History and exam

Key diagnostic factors

common

halos around lights

Present in the acute and subacute forms but not with the chronic form of angle closure.

aching eye or brow pain

Present in the acute and subacute forms but not with the chronic form of angle closure.

headache

A deep, dull, periocular ache may be present in the acute and subacute forms but not with the chronic form of angle closure.

nausea, vomiting

Present in the acute and subacute forms but not with the chronic form of angle closure.

reduced visual acuity

Present in the acute and subacute forms but usually not with the chronic form of angle closure.

eye redness

Present in the acute and subacute forms but not with the chronic form of angle closure.

elevated intraocular pressure (IOP)

In healthy eyes, IOP is generally 10 to 21 mmHg. In acute attacks, IOP rises rapidly to relatively high levels, typically above 40 mmHg. In chronic ACG, the IOP may be variably elevated depending on the extent of angle closure.

corneal edema

Present in the acute and subacute forms but not with the chronic form of angle closure.

fixed dilated pupil

Iris ischemia may cause the pupil to remain permanently fixed and dilated.

Present in the acute and subacute forms but not with the chronic form of angle closure.

Other diagnostic factors

common

use of medications that induce angle narrowing

Anticholinergic topical pupil dilators (e.g., cyclopentolate or atropine) or systemic medication (e.g., sulfonamides, topiramate, phenothiazines).

incidental eye findings

In chronic disease, most patients are asymptomatic and ACG is incidentally detected as part of an ophthalmic examination.

blurred vision

Present in the acute and subacute forms but not with the chronic form of angle closure.

corneal hysteresis

Generally low in glaucoma. Lower values may be associated with an increased risk of glaucoma progression.[28]

uncommon

change in vision

In effect this is new recognition of longstanding chronic progressive visual field loss.

Risk factors

strong

female sex

Women are at increased risk of ACG compared to men.[16]

The exact reason for this has not been elucidated, but is likely due to a combination of biological and socioeconomic factors. Some experts believe that sex hormones in premenopausal women confer a protective effect that is then lost once women enter the menopause.[16]

hyperopia

The anterior chamber depth and volume are smaller in hyperopic eyes (farsighted).[11][19][20]

shallow peripheral anterior chamber

Having smaller anterior segment dimensions is the main ocular risk factor for closure of the angle, with anterior chamber depth having the strongest correlation with angle closure and ACG.[21][22]

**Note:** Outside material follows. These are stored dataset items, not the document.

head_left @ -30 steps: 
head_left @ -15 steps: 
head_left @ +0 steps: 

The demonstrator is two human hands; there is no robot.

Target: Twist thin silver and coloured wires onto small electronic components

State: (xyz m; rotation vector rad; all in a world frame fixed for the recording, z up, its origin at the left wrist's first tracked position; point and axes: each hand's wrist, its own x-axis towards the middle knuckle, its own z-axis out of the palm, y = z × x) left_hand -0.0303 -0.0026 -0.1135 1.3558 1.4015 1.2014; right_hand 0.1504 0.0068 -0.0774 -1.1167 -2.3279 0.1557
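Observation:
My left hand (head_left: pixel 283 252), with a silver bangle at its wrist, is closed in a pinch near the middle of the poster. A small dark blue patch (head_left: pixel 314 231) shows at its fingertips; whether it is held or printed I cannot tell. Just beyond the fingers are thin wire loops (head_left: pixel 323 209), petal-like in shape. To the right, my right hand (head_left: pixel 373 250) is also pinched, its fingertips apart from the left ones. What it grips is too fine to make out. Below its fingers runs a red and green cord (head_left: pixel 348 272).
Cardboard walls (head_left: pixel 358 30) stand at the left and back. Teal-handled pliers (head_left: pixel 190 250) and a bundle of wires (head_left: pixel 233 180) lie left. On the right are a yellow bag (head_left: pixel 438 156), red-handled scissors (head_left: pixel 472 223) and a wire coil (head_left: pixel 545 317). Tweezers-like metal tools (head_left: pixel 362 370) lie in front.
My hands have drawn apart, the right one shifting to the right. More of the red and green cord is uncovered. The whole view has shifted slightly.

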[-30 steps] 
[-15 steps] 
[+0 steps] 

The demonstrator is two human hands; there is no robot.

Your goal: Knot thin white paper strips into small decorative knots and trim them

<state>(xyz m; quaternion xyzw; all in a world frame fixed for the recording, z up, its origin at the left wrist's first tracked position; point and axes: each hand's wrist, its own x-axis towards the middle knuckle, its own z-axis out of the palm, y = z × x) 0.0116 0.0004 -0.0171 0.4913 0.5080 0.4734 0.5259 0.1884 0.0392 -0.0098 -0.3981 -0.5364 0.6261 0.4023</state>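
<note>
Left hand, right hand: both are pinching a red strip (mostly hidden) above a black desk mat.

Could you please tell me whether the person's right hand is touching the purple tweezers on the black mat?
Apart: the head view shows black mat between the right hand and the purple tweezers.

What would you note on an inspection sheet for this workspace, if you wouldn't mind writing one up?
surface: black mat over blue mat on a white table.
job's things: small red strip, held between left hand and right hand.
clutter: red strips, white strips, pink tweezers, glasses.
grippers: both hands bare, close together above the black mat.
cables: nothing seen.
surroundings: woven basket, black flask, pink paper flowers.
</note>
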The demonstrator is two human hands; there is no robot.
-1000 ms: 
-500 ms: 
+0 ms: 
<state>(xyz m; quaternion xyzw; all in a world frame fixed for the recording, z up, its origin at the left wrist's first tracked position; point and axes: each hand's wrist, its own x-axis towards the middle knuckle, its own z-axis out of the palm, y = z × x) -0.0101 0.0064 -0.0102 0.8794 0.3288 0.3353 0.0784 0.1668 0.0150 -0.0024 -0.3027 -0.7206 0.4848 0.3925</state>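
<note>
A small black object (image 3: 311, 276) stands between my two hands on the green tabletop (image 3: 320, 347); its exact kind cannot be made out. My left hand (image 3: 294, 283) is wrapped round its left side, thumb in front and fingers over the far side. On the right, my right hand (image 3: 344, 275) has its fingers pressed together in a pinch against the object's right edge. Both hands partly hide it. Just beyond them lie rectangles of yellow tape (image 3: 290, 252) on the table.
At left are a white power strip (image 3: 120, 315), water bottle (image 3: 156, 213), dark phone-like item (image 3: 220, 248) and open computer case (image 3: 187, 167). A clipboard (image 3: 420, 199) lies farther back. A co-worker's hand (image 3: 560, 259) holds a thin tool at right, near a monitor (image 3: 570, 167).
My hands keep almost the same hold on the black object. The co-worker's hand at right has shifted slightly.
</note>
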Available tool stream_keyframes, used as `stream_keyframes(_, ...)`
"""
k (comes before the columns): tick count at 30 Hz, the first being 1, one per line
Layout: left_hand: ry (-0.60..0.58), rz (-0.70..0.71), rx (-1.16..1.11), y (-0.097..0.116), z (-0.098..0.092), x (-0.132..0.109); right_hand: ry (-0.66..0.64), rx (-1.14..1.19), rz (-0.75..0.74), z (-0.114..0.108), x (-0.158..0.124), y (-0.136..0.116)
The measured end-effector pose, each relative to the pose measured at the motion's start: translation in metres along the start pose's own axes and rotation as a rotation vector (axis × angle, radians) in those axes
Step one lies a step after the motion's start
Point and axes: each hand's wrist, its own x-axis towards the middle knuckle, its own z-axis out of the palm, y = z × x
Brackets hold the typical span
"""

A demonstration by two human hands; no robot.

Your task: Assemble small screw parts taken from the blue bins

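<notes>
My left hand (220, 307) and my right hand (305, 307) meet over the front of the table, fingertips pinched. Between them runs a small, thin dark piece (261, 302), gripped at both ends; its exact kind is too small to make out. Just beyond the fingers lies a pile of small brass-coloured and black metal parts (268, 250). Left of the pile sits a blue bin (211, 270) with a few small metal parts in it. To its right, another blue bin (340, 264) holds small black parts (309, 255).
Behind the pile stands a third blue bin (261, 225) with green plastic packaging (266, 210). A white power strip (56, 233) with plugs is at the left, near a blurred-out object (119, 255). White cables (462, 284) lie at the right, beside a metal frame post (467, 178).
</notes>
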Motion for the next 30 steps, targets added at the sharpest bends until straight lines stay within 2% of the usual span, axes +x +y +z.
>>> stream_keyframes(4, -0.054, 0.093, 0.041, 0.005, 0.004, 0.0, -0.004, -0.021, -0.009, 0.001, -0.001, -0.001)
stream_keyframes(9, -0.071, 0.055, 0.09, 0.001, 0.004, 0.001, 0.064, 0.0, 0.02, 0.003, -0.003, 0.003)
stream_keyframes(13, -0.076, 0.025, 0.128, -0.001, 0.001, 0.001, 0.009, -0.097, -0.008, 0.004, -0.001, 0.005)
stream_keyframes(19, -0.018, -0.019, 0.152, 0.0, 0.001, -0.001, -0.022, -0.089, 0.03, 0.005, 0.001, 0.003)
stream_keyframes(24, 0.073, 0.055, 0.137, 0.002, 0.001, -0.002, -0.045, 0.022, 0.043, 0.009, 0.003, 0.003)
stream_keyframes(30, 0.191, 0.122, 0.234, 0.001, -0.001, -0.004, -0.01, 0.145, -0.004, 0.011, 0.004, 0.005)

second eye having angle closure

Anatomic factors of both eyes are virtually always similar. An untreated fellow eye has a 40% to 80% chance of developing an acute episode of angle closure over the next 5 to 10 years.[17][23][24]

Inuit and Asian ethnicity

Highest rates of ACG are reported in Inuit and Asian populations.[10][11][12][13]

advanced age

ACG usually develops in individuals older than 50 years.[17]

The size of the lens increases progressively with age, thus crowding the region of the anterior chamber angle, making it shallower.[25]

weak

family history

Most cases of ACG are sporadic; however, there is an increased prevalence of angle closure in individuals with affected relatives.[17][26]

use of medications that induce angle narrowing

Anticholinergic topical pupil dilators (e.g., cyclopentolate or atropine) or systemic medication (e.g., sulfonamides, topiramate, phenothiazines).[27]

corneal hysteresis

Corneal hysteresis refers to the corneal response to transient compression and release by an air-puff tonometer (i.e., the difference between the initial and rebound applanation pressure). Values may be lower in glaucoma, and lower values may be associated with an increased risk of glaucoma progression.[28]